De verdediging heeft gewezen op het belang van het rijbewijs voor verdachte. Het hof ziet – gelet op de ernst van de begane delicten – geen aanleiding om aan verdachte een geheel voorwaardelijke rijontzegging op te leggen.
Redelijke termijn
Het hof heeft zich tevens rekenschap gegeven van de redelijke termijn. Het hof stelt voorop dat elke verdachte recht heeft op een openbare behandeling van zijn zaak binnen een redelijke termijn als bedoeld in art. 6 EVRM. Deze waarborg strekt er onder meer toe te voorkomen dat een verdachte langer dan redelijk is onder de dreiging van een strafvervolging zou moeten leven. Deze termijn vangt aan vanaf het moment dat vanwege de Nederlandse Staat jegens de betrokkene een handeling is verricht waaraan deze in redelijkheid de verwachting kan ontlenen dat tegen hem of haar ter zake van een bepaald strafbaar feit door het Openbaar Ministerie een strafvervolging zal worden ingesteld.

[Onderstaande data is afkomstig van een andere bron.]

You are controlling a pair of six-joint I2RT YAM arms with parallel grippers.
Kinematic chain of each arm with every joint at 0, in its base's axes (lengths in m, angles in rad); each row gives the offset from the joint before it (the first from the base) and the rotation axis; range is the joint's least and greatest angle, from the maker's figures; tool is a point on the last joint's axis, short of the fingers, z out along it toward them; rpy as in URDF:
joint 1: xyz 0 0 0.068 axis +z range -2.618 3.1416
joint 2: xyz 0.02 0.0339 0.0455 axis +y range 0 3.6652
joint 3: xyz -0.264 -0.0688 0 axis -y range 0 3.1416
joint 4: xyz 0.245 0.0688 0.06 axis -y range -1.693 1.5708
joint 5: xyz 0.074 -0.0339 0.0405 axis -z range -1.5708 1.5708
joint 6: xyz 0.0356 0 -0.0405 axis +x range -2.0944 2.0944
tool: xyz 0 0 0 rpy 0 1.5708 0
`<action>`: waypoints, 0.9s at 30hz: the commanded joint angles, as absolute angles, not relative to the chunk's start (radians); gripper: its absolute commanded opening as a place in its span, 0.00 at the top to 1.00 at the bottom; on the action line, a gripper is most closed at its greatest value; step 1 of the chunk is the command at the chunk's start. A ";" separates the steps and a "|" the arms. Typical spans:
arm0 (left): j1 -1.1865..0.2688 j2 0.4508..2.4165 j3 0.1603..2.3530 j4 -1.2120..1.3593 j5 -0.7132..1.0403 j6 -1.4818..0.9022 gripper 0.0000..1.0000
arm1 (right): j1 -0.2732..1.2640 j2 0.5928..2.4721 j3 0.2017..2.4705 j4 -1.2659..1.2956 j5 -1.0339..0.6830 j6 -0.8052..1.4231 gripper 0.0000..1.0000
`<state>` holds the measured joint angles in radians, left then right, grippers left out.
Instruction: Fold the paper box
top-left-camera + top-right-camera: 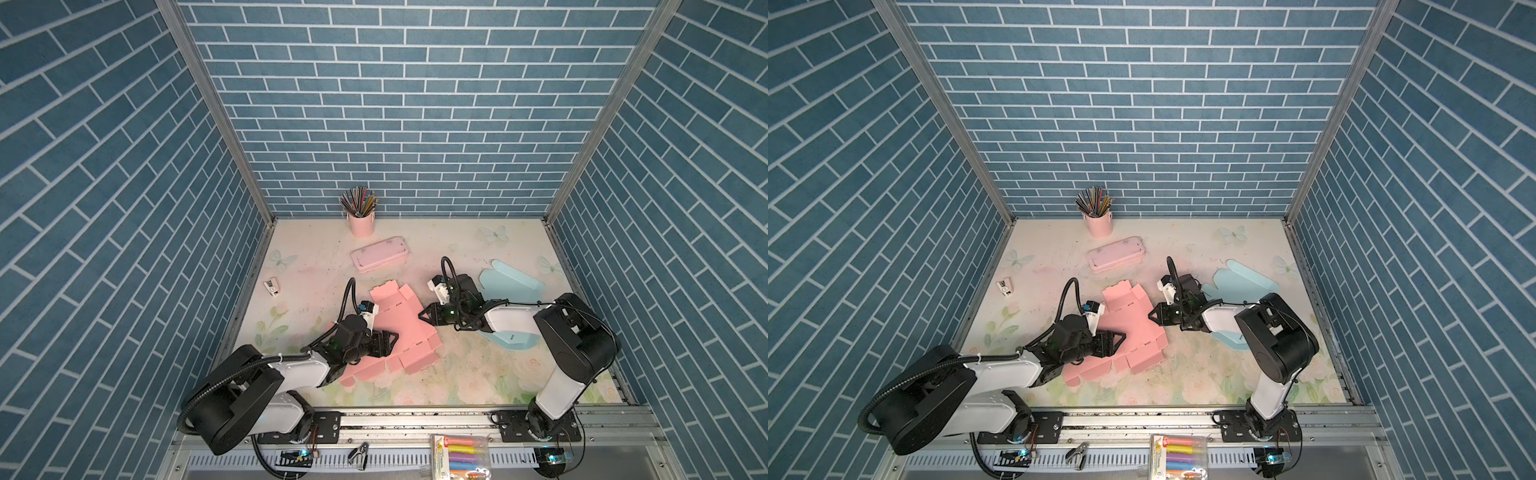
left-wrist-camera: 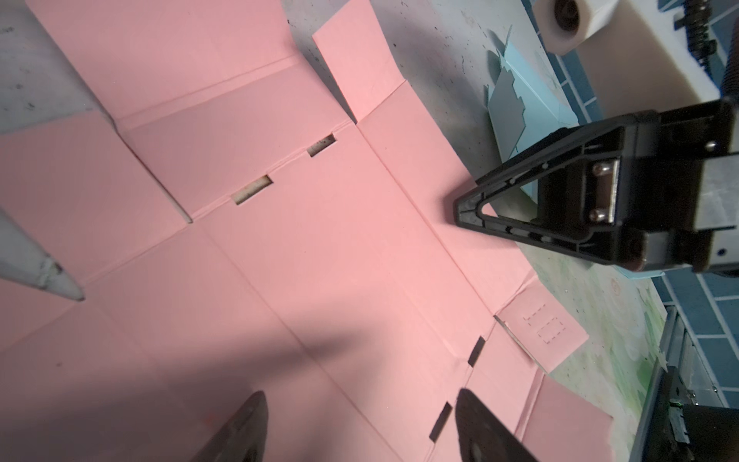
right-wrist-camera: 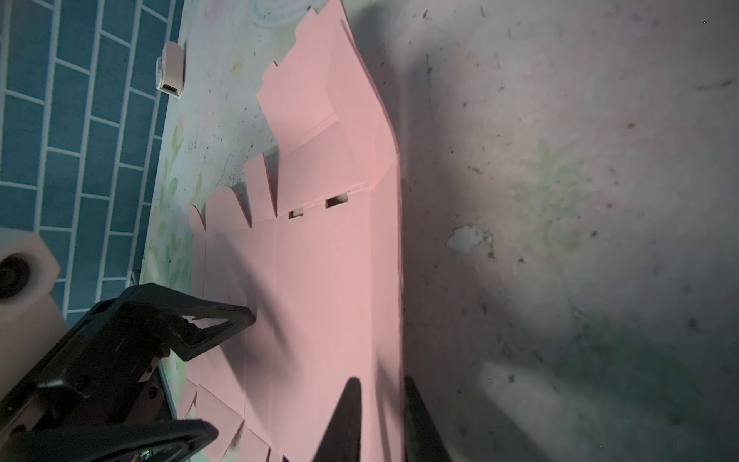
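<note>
Marker pack (image 1: 459, 455) in front — left end effector (image 1: 392, 344) apart over pink sheet (image 1: 397, 320); right end effector (image 1: 422, 314) unclear.

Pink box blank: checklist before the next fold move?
1. Left gripper open, empty, over the pink blank: ok.
2. Right gripper gripping the blank's edge: cannot tell; the edge runs between its narrow fingertips.
3. Blank's centre panels flat on the table: ok; far flaps partly raised.
4. Tab slots uncovered: ok.
5. Blue blank clear of the pink one: ok, apart, partly under the right arm.
</note>
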<state>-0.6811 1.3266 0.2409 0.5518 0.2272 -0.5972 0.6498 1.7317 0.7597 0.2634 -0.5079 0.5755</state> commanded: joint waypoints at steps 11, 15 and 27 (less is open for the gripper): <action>-0.687 1.283 0.237 0.541 0.228 -0.588 0.26 | 0.655 1.700 0.782 0.198 -0.482 0.544 0.95; -0.684 1.221 0.268 0.466 0.214 -0.558 0.33 | 0.656 1.645 0.828 0.060 -0.417 0.464 0.97; -0.606 1.252 0.446 0.399 0.284 -0.501 0.94 | 0.728 1.509 0.966 -0.301 -0.175 0.275 1.00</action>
<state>-0.6308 1.2350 0.3962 0.4145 0.2569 -0.5247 0.7147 1.5394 0.9482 -0.1738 -0.2634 0.3504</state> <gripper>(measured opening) 0.073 0.052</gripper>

Bij de vraag of sprake is van een schending van de redelijke termijn moet rekening worden gehouden met de omstandigheden van het geval, waaronder begrepen de processuele houding van verdachte, de aard en ernst van het tenlastegelegde, de ingewikkeldheid van de zaak en de mate van voortvarendheid waarmee deze strafzaak door de justitiële autoriteiten is behandeld.

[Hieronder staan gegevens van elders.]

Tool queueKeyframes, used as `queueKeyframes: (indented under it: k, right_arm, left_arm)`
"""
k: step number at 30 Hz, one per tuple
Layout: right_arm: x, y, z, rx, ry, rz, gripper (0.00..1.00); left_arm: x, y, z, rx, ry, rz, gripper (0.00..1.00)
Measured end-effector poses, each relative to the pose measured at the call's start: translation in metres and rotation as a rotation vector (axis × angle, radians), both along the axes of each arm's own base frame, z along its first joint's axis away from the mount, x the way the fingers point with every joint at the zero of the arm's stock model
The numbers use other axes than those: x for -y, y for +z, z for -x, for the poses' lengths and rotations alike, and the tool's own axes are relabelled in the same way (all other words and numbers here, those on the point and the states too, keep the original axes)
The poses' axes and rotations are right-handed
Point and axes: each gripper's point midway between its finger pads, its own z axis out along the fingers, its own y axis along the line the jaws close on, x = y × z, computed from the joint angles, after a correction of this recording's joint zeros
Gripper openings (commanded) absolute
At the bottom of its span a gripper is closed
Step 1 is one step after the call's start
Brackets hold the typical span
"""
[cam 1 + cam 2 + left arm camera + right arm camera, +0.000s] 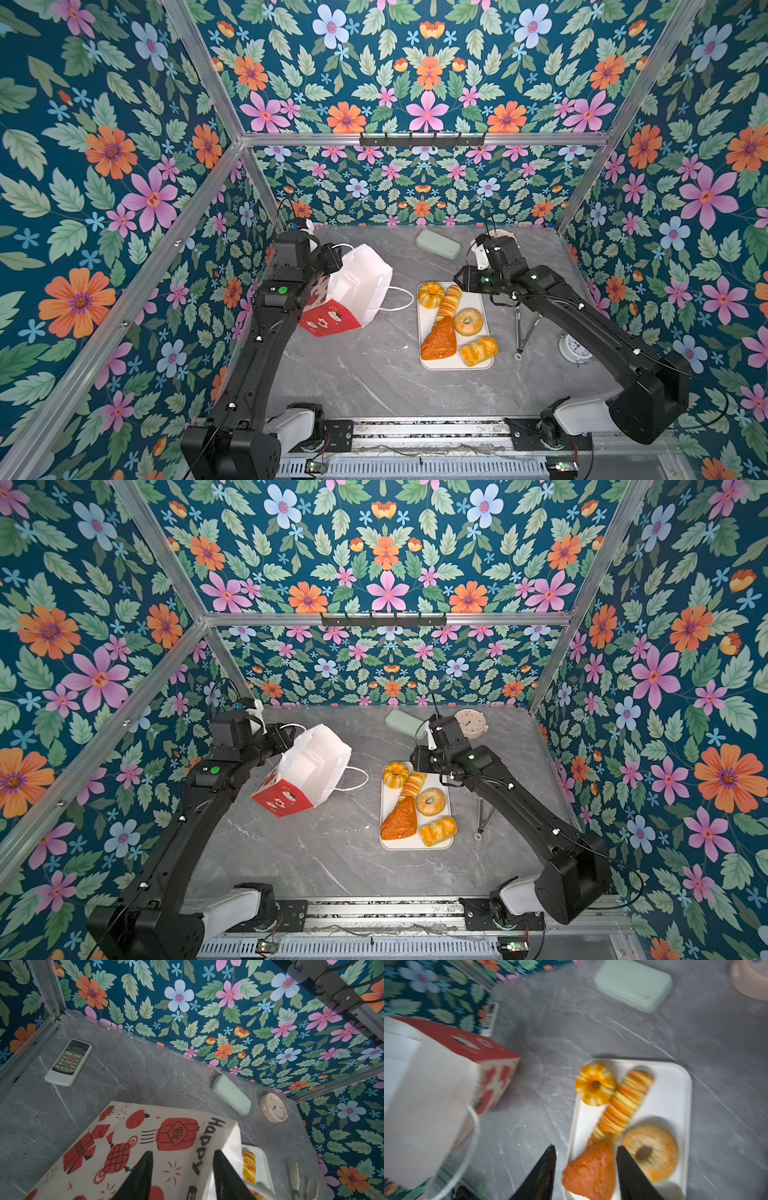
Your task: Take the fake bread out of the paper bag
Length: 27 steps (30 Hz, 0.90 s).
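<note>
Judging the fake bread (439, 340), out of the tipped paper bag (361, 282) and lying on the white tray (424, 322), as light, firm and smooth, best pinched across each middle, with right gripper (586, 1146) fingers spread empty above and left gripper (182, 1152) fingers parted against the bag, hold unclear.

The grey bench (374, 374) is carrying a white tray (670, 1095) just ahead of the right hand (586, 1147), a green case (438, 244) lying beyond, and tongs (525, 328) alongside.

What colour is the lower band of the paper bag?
Red with small white drawings; see the paper bag in a top view.
</note>
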Motion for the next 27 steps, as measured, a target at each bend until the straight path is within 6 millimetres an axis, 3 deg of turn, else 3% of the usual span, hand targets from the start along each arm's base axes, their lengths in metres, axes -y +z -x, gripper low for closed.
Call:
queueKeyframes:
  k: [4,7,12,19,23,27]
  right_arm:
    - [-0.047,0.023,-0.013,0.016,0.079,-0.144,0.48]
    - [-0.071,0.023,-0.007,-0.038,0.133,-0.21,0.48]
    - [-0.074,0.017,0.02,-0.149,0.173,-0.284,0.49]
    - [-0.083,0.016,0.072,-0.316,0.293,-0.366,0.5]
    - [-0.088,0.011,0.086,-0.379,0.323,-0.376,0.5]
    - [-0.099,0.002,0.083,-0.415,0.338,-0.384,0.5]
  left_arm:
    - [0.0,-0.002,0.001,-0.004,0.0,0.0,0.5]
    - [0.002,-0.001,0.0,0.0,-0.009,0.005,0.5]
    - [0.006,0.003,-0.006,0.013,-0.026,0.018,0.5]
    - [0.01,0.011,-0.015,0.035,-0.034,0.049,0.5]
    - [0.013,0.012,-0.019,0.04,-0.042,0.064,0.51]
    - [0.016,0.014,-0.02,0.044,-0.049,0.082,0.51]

In de onderhavige zaak is de redelijke termijn aangevangen op 21 juni 2018, de dag waarop verdachte is verhoord door de politie. Vanaf dat verhoor mocht verdachte ervan uitgaan dat hij strafrechtelijk zou worden vervolgd. De rechtbank heeft vonnis gewezen op 6 augustus 2019. In eerste aanleg is derhalve geen sprake van een overschrijding van de redelijke termijn.
Verdachte heeft op 14 augustus 2019 hoger beroep ingesteld. Het hof wijst dit arrest op 30 augustus 2021. In hoger beroep is aldus sprake van een termijnoverschrijding, nu de behandeling in hoger beroep niet is afgerond met een eindarrest binnen twee jaar na het instellen van het hoger beroep. Deze overschrijding van de redelijke termijn bedraagt ongeveer twee weken.

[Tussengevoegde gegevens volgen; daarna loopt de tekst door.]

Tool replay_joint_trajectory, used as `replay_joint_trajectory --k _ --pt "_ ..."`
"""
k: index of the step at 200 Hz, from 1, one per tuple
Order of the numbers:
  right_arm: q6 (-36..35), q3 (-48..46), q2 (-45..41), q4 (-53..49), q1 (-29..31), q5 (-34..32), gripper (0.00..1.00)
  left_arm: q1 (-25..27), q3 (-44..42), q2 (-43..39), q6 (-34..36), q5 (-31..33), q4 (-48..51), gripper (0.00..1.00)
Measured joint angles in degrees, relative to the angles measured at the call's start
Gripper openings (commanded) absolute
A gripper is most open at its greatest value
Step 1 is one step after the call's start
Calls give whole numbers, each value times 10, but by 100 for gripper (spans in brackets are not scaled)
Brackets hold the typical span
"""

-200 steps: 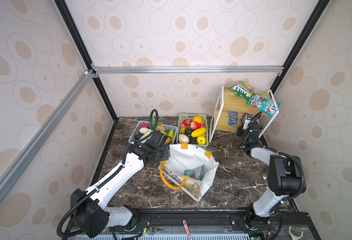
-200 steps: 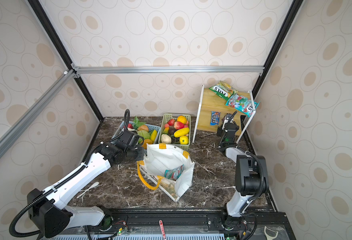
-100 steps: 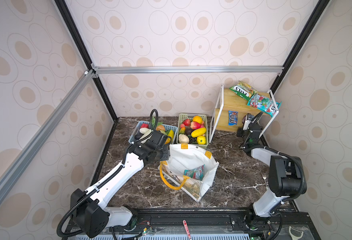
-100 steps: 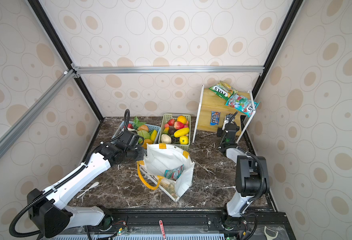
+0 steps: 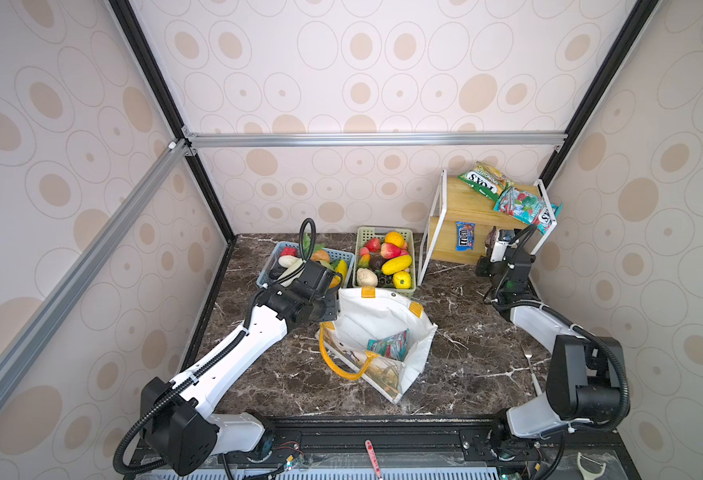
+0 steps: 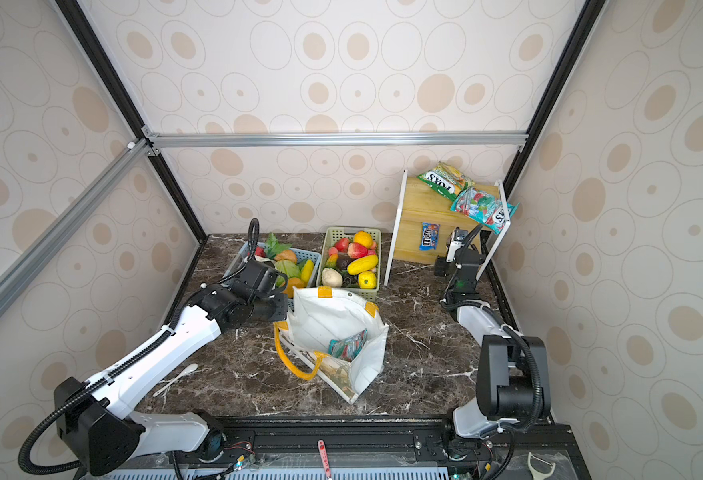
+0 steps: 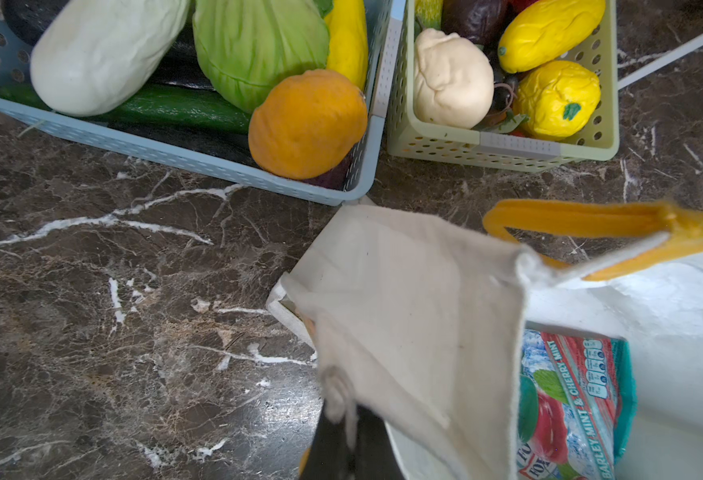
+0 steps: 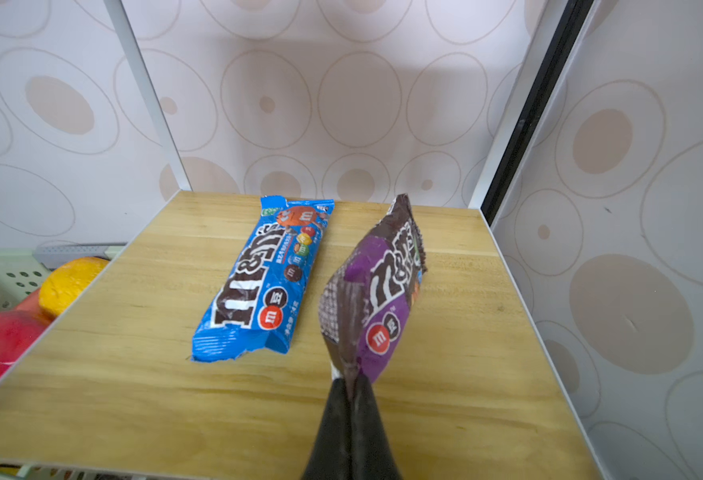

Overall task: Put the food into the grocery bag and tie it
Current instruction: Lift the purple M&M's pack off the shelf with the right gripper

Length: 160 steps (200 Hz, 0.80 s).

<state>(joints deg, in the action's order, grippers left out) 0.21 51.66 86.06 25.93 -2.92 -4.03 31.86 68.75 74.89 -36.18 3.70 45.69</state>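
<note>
The white grocery bag [image 5: 383,324] [image 6: 333,318] stands open mid-table with yellow handles. A teal snack packet [image 5: 389,345] [image 7: 570,399] lies inside it. My left gripper [image 5: 334,306] [image 7: 347,409] is shut on the bag's cloth rim [image 7: 416,291] at its left corner. At the wooden shelf's lower board, my right gripper [image 8: 349,380] [image 5: 493,245] is shut on the end of a dark purple packet [image 8: 379,282], which stands tilted up off the board. A blue packet [image 8: 264,278] [image 5: 464,236] lies flat beside it.
A blue basket [image 5: 269,272] [image 7: 175,156] and a green basket [image 5: 383,230] [image 7: 507,153] of plastic fruit and vegetables stand behind the bag. Two more packets [image 5: 485,180] lie on the shelf's top. A fork [image 5: 530,365] and a white spoon [image 6: 175,379] lie on the marble.
My right gripper's jaws have closed on the purple packet. The left arm has stayed put, holding the bag's rim.
</note>
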Motion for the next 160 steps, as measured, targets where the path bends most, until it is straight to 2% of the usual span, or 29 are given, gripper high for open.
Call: replay_joint_trajectory --k 62,160 --pt "39 -17 -64 -81 0 54 0 0 0 -3 0 -5 -4 0" --pt "80 -8 -129 -181 0 82 0 0 -3 -8 1 -9 -9 0"
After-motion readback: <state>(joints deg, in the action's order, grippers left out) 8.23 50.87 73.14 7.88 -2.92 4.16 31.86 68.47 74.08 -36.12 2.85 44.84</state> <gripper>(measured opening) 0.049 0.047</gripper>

De overschrijding van de redelijke termijn in hoger beroep is dermate gering dat het hof zal volstaan met de constatering daarvan.

BESLISSING

Het hof:
Bevestigt het vonnis waarvan beroep met inachtneming van het hiervoor overwogene.
Aldus gewezen door:
mr. A.C. Bosch, voorzitter,
mr. A.M.G. Smit en mr. H. von Hebel, raadsheren,
in tegenwoordigheid van mr. L.G. Gersen, griffier,
en op 30 augustus 2021 ter openbare terechtzitting uitgesproken.
mr. Von Hebel is buiten staat dit arrest mede te ondertekenen.